MATERIAL PROVIDED: Begin
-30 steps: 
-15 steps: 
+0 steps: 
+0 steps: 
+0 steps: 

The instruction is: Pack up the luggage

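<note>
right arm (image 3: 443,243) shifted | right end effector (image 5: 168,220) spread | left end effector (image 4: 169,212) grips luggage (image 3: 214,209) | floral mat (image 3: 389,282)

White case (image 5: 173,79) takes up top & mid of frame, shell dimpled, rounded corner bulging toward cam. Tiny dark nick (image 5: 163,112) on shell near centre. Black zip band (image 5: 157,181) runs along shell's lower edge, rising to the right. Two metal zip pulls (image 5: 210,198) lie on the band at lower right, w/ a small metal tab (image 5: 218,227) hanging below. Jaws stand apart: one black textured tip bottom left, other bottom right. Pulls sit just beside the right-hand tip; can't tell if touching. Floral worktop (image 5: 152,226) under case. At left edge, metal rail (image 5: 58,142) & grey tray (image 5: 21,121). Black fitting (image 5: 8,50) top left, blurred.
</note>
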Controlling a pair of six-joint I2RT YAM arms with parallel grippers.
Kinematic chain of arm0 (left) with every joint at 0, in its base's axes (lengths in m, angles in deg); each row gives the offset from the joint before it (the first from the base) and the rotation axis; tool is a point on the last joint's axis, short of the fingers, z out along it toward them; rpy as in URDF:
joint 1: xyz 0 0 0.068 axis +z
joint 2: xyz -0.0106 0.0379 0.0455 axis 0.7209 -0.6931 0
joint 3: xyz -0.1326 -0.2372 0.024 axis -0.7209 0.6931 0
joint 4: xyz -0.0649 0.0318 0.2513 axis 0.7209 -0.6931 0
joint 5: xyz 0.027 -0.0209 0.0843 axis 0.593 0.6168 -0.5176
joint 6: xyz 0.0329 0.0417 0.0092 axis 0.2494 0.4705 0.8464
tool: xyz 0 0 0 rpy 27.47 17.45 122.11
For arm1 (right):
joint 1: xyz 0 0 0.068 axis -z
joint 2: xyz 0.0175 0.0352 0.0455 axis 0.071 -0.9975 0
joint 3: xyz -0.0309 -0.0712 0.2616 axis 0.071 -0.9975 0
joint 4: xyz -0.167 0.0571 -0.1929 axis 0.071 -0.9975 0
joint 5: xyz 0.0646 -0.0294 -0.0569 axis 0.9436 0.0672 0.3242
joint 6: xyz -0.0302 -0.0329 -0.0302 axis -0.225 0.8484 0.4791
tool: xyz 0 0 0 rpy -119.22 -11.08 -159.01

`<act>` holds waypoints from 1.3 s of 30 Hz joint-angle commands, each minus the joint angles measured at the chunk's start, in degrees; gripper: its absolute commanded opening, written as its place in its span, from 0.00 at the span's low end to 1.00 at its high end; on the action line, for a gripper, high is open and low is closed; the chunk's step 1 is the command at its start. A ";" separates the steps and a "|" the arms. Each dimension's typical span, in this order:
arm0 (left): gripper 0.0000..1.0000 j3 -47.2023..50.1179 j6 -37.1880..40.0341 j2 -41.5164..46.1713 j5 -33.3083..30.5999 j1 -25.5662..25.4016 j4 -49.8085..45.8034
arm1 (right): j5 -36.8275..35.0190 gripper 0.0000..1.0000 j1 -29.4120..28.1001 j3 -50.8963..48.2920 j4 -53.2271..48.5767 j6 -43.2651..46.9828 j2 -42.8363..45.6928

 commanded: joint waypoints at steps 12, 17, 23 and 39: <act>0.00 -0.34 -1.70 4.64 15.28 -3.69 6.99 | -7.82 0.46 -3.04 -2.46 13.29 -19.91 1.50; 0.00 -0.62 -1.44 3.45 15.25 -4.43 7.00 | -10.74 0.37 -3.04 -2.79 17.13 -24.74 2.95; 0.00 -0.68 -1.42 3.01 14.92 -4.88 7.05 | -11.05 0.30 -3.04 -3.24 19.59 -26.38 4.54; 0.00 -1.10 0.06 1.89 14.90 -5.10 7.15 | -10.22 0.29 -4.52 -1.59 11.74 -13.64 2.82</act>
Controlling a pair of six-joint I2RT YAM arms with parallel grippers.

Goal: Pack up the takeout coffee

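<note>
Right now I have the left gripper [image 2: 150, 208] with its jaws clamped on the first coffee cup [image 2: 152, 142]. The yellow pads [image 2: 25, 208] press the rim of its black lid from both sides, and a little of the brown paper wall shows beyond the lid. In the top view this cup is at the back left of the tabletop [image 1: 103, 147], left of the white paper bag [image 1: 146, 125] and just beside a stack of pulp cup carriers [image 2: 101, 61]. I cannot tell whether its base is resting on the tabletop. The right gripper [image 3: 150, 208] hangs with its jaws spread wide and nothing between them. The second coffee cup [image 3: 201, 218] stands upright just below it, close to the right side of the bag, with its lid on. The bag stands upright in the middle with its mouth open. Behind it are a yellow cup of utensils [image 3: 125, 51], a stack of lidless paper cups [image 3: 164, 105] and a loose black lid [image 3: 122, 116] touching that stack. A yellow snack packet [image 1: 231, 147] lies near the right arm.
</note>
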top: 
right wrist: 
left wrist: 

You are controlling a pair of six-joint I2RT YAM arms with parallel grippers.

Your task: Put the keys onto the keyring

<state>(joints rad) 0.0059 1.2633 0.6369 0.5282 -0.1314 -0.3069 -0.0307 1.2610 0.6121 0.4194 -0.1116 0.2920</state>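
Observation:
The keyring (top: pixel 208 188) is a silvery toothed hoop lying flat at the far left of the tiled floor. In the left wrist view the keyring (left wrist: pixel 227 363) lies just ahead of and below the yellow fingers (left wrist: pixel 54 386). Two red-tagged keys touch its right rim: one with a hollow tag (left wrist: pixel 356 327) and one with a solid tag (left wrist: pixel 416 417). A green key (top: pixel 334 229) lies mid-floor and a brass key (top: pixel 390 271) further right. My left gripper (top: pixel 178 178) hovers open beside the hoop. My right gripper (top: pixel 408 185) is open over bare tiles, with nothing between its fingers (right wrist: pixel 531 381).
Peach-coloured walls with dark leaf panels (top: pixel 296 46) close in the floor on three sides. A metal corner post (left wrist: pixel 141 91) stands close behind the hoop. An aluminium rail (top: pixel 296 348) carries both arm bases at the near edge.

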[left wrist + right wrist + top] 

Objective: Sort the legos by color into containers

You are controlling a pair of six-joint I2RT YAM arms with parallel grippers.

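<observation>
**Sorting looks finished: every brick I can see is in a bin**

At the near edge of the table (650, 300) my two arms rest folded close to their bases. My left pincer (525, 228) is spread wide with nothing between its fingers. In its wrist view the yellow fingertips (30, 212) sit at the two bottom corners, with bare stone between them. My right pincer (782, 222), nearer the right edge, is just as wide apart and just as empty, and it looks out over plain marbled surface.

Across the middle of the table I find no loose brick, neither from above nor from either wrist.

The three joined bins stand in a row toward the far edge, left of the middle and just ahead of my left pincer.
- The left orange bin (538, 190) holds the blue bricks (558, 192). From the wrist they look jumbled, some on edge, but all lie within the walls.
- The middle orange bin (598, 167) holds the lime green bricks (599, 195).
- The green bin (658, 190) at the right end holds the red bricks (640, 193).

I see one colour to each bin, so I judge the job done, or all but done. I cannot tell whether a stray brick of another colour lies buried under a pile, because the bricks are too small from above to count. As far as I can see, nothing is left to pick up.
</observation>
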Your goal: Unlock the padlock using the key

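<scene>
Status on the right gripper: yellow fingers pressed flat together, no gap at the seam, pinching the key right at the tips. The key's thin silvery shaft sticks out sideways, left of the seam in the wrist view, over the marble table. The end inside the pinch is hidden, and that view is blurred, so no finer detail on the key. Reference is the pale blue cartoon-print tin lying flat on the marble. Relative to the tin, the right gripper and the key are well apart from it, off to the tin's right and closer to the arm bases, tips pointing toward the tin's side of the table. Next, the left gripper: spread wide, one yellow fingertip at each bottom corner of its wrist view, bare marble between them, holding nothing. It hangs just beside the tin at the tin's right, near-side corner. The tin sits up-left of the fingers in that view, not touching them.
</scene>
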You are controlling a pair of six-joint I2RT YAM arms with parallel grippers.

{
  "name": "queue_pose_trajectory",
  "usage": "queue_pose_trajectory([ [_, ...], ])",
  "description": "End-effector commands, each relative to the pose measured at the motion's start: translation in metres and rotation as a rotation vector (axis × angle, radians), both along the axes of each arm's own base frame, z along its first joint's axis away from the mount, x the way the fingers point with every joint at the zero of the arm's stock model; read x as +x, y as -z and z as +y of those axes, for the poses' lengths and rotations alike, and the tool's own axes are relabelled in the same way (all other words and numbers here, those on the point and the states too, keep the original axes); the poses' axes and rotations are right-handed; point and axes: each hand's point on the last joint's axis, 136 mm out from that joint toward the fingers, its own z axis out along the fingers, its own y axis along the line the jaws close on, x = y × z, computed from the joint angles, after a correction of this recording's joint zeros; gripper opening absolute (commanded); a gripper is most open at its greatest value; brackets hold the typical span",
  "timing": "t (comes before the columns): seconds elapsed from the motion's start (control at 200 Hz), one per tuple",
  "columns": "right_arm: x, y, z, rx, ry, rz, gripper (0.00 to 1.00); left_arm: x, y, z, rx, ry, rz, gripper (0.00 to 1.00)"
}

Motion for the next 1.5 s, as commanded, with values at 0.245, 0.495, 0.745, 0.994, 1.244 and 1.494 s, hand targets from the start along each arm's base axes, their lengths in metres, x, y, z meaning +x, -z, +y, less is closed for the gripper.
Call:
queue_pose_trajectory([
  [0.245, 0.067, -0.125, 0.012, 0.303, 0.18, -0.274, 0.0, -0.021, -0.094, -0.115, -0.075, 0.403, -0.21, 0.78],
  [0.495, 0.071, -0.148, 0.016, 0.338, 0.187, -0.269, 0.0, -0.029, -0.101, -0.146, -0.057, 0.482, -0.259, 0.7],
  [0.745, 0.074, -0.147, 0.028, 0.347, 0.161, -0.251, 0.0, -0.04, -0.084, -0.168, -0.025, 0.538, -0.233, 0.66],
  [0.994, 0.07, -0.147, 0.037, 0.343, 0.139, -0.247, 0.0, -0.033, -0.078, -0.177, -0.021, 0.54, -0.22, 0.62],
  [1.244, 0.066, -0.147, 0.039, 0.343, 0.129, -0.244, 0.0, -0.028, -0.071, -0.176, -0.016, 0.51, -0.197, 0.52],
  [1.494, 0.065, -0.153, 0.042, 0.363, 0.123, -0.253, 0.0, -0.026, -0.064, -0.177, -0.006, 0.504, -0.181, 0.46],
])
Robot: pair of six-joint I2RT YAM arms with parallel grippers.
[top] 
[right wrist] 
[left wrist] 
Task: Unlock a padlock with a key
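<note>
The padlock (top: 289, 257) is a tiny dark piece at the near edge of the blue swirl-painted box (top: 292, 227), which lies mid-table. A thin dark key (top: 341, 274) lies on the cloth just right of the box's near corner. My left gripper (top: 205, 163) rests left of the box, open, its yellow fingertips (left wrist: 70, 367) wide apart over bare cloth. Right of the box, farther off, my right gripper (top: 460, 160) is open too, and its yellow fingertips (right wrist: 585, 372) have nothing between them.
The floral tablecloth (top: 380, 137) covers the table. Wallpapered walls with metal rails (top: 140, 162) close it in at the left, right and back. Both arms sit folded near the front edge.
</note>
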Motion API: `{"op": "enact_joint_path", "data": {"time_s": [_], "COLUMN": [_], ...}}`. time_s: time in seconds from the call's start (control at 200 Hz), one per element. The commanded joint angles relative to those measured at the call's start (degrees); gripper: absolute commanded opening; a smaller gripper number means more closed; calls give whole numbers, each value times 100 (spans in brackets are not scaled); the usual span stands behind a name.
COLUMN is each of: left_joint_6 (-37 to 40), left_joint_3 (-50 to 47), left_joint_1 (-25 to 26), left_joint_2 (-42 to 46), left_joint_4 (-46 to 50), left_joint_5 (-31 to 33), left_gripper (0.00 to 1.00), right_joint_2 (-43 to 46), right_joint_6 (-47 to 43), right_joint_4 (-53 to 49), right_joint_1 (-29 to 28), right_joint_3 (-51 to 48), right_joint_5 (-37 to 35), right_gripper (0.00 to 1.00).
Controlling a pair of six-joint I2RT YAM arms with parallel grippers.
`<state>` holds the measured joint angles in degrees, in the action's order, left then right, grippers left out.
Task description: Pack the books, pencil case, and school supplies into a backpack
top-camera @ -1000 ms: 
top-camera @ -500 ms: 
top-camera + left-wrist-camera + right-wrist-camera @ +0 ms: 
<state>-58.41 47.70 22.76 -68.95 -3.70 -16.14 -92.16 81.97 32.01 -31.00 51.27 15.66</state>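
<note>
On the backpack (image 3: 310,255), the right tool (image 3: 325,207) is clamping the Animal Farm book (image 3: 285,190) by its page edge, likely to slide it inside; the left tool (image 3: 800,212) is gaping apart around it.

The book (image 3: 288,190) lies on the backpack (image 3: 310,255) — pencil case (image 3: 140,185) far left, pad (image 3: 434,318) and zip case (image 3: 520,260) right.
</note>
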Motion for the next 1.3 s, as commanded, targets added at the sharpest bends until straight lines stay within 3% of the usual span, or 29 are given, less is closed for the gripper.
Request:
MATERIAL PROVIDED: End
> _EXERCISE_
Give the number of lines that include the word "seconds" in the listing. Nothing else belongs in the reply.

> _TASK OUTPUT_
2